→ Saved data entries

◇ ◇ ◇ ◇ ◇

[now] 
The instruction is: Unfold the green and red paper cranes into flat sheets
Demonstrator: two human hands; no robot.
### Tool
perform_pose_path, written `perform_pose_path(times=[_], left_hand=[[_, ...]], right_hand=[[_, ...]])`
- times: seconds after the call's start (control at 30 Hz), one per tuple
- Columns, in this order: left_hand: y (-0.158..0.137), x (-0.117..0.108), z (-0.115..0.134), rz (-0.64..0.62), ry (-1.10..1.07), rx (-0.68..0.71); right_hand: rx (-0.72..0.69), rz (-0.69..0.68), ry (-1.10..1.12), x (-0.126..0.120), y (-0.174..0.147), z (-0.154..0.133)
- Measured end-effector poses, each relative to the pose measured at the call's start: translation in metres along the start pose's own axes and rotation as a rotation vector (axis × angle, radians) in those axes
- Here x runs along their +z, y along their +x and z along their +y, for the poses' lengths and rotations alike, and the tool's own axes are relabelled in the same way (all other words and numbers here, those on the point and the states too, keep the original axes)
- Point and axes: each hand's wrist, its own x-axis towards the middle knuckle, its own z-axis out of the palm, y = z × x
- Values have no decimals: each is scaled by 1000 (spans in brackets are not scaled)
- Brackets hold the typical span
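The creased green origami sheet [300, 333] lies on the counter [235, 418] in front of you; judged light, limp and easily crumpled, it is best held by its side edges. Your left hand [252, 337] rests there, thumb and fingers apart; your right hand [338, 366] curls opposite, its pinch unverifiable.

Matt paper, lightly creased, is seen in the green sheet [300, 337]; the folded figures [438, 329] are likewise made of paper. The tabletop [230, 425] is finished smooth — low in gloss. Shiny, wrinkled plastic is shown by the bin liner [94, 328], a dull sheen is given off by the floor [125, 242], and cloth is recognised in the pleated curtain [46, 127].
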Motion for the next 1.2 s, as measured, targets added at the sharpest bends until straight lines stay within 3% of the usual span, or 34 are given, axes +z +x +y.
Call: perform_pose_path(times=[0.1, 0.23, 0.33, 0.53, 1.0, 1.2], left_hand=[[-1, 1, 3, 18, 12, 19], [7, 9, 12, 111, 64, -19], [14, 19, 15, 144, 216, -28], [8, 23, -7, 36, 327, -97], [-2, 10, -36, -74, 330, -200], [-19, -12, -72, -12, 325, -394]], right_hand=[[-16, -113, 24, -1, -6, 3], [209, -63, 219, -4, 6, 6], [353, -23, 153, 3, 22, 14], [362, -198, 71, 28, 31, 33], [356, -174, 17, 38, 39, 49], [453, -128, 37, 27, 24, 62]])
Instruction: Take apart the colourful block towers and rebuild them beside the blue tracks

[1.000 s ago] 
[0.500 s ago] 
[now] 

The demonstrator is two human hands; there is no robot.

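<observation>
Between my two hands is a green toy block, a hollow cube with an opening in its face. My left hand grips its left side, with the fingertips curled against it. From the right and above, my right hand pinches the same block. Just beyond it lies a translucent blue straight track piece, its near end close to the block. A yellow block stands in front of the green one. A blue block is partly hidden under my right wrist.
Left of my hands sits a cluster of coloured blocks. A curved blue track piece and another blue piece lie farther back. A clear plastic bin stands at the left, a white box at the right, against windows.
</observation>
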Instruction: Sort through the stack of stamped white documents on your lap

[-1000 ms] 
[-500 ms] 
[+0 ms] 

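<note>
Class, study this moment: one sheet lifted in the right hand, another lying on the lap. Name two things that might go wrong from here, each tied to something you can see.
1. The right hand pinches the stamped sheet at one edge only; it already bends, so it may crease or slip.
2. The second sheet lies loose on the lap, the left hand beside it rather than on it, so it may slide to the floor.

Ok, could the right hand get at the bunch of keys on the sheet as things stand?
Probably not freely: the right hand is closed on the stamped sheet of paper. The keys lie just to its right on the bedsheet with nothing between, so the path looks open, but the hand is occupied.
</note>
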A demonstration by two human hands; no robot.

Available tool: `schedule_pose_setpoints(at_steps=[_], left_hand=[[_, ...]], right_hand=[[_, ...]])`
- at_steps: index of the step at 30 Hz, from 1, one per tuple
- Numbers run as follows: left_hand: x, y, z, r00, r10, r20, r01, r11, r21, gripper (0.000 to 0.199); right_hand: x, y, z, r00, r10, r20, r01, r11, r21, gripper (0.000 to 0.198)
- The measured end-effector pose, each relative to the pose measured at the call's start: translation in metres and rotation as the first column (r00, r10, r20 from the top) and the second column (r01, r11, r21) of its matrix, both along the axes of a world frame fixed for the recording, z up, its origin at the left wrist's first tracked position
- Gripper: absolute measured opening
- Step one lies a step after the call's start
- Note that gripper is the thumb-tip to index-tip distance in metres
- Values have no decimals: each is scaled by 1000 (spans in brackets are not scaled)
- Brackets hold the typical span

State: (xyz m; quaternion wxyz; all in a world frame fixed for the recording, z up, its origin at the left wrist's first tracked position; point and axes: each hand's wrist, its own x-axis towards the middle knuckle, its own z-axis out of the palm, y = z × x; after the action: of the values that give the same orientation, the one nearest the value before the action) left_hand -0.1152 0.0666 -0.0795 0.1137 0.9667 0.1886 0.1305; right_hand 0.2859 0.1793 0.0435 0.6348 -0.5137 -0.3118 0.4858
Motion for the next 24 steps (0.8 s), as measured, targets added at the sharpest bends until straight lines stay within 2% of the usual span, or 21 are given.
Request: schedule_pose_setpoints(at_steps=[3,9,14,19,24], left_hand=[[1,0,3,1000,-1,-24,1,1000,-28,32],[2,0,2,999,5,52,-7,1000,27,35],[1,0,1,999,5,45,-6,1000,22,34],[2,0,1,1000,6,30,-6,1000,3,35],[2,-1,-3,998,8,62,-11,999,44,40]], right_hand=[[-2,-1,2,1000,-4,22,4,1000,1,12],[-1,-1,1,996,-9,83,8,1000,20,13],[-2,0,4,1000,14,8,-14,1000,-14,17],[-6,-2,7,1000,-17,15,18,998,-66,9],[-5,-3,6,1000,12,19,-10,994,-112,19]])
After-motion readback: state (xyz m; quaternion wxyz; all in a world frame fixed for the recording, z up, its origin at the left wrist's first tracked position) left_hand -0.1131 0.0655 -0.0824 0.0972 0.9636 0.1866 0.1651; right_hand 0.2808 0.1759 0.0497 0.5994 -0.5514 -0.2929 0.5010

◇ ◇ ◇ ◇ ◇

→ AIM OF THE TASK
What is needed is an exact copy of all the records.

→ OUTPUT OF THE TASK
[now] 
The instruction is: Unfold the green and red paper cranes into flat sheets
Demonstrator: two human hands; no robot.
### Tool
perform_pose_path, written `perform_pose_path(times=[_], left_hand=[[_, ...]], right_hand=[[_, ...]])`
- times: seconds after the call's start (control at 30 Hz), one per tuple
- Columns, in this order: left_hand: y (-0.158..0.137), x (-0.117..0.108), z (-0.115..0.134), rz (-0.64..0.62), ry (-1.10..1.07), rx (-0.68..0.71); right_hand: rx (-0.72..0.69), rz (-0.69..0.68), ry (-1.10..1.12), x (-0.126..0.120), y (-0.174..0.147), z (-0.154..0.133)
- Measured end-effector poses, each relative to the pose measured at the call's start: translation in metres along the start pose's own axes and rotation as a rotation vector (axis × angle, radians) in those axes
- Here x runs along their +z, y along their +x and z along their +y, for the poses' lengths and rotations alike, and the tool's own axes are relabelled in the same way (all other words and numbers here, those on the point and the states too, keep the original axes)
- Point and axes: each hand's wrist, its own x-axis towards the middle knuckle, its own z-axis out of the palm, y = z × x
- Values have no decimals: each is scaled by 1000 (spans in brackets are not scaled)
- Brackets hold the typical span
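The creased green origami sheet [300, 333] lies on the counter [235, 418] in front of you; judged light, limp and easily crumpled, it is best held by its side edges. Your left hand [252, 337] rests there, thumb and fingers apart; your right hand [338, 366] curls opposite, its pinch unverifiable.

Matt paper, lightly creased, is seen in the green sheet [300, 337]; the folded figures [438, 329] are likewise made of paper. The tabletop [230, 425] is finished smooth — low in gloss. Shiny, wrinkled plastic is shown by the bin liner [94, 328], a dull sheen is given off by the floor [125, 242], and cloth is recognised in the pleated curtain [46, 127].
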Motion for the next 1.2 s, as measured, targets added at the sharpest bends until straight lines stay within 3% of the usual span, or 34 are given, axes +z +x +y.
Call: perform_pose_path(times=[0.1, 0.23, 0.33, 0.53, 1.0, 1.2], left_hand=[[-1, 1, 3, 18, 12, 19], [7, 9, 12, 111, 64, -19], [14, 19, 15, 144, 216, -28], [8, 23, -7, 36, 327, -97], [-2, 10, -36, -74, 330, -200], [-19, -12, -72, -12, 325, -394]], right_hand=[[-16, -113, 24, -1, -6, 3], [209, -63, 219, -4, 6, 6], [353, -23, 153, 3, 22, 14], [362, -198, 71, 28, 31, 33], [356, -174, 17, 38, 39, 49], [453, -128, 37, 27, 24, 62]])
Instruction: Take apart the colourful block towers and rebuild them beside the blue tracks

[1.000 s ago] 
[0.500 s ago] 
[now] 

The demonstrator is two human hands; there is no robot.

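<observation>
Between my two hands is a green toy block, a hollow cube with an opening in its face. My left hand grips its left side, with the fingertips curled against it. From the right and above, my right hand pinches the same block. Just beyond it lies a translucent blue straight track piece, its near end close to the block. A yellow block stands in front of the green one. A blue block is partly hidden under my right wrist.
Left of my hands sits a cluster of coloured blocks. A curved blue track piece and another blue piece lie farther back. A clear plastic bin stands at the left, a white box at the right, against windows.
</observation>
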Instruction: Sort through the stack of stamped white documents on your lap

[-1000 ms] 
[-500 ms] 
[+0 ms] 

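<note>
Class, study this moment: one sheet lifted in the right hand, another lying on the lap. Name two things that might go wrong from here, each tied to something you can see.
1. The right hand pinches the stamped sheet at one edge only; it already bends, so it may crease or slip.
2. The second sheet lies loose on the lap, the left hand beside it rather than on it, so it may slide to the floor.

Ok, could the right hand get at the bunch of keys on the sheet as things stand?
Probably not freely: the right hand is closed on the stamped sheet of paper. The keys lie just to its right on the bedsheet with nothing between, so the path looks open, but the hand is occupied.
</note>
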A demonstration by two human hands; no robot.

Available tool: `schedule_pose_setpoints(at_steps=[_], left_hand=[[_, ...]], right_hand=[[_, ...]])`
- at_steps: index of the step at 30 Hz, from 1, one per tuple
- Numbers run as follows: left_hand: x, y, z, r00, r10, r20, r01, r11, r21, gripper (0.000 to 0.199); right_hand: x, y, z, r00, r10, r20, r01, r11, r21, gripper (0.000 to 0.198)
- The measured end-effector pose, each relative to the pose measured at the call's start: translation in metres and rotation as the first column (r00, r10, r20 from the top) and the second column (r01, r11, r21) of its matrix, both along the axes of a world frame fixed for the recording, z up, its origin at the left wrist's first tracked position
- Gripper: absolute measured opening
- Step one lies a step after the call's start
- Note that gripper is the thumb-tip to index-tip distance in metres
- Values have no decimals: each is scaled by 1000 (spans in brackets are not scaled)
- Brackets hold the typical span

State: (xyz m; quaternion wxyz; all in a world frame fixed for the recording, z up, its origin at the left wrist's first tracked position; point and axes: each hand's wrist, its own x-axis towards the middle knuckle, its own z-axis out of the palm, y = z × x; after the action: of the values that give the same orientation, the one nearest the value before the action) left_hand -0.1152 0.0666 -0.0795 0.1137 0.9667 0.1886 0.1305; right_hand 0.2859 0.1793 0.0435 0.6348 -0.5137 -0.3118 0.4858
Motion for the next 24 steps (0.8 s), as measured, targets added at the sharpest bends until straight lines stay within 2% of the usual span, or 21 are given.
Request: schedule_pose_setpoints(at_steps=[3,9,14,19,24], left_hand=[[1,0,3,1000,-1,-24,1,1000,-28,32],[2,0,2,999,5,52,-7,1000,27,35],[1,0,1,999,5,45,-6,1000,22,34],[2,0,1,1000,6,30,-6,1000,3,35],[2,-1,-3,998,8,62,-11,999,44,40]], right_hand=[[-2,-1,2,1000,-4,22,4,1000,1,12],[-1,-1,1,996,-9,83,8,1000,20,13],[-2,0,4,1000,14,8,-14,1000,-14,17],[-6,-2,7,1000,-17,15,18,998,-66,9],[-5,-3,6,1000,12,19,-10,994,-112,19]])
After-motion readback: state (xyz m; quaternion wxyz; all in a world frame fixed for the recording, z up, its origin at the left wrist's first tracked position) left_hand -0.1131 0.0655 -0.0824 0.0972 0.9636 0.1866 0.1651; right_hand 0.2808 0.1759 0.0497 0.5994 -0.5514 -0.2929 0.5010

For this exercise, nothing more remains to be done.